→ **AIM OF THE EXERCISE**:
Could the lines from the top of the material to the line that contains "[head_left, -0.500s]" be retyped exactly, both included and pictures omitted?

→ **GIVEN MATERIAL**:
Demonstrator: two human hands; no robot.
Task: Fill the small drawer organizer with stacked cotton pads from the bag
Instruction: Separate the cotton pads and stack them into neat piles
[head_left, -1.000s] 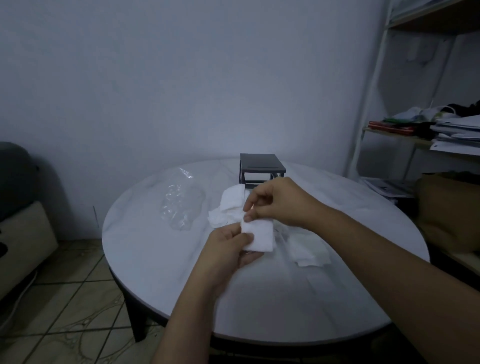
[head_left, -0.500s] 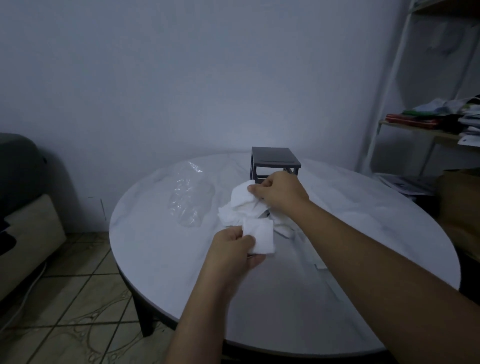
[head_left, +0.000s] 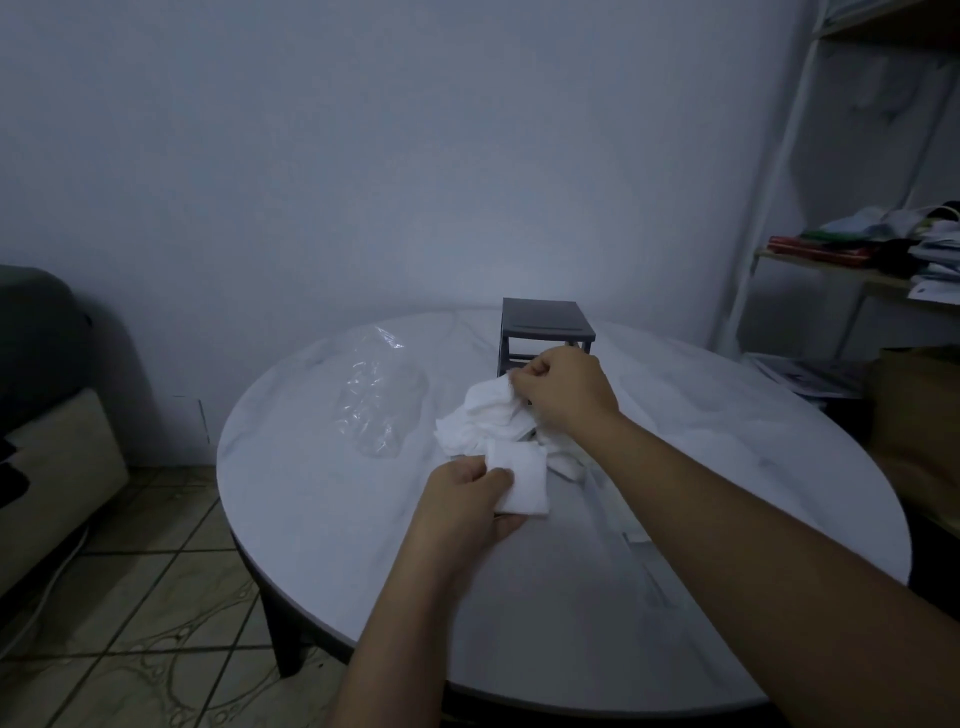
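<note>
Left of all fingers, on the surface (head_left: 322, 519): bag (head_left: 376, 400), flat. Left hand (head_left: 462, 506) fingers clamped on stacked pads (head_left: 519, 480). Right hand (head_left: 563, 389) fingers pinched on loose pads (head_left: 483, 421); organizer (head_left: 543, 325) just beyond. Best lifting one pad, squaring edges onto the stack.

A round pale worktop (head_left: 332, 519) on dark legs is filling the middle of a dim room. A plain grey-blue wall (head_left: 363, 156) is rising beyond it. Patterned floor tiles (head_left: 130, 613) are showing down to the left, where a sofa (head_left: 47, 415) with a light seat and dark back is sitting against the wall. To the right a white-framed shelf unit (head_left: 769, 208) is holding folded clothes (head_left: 883, 239) and papers.
</note>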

→ **SOLUTION**:
Demonstrator: two human hands; no robot.
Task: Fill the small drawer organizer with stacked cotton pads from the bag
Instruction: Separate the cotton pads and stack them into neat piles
[head_left, -1.000s] 
[head_left, -0.500s] 

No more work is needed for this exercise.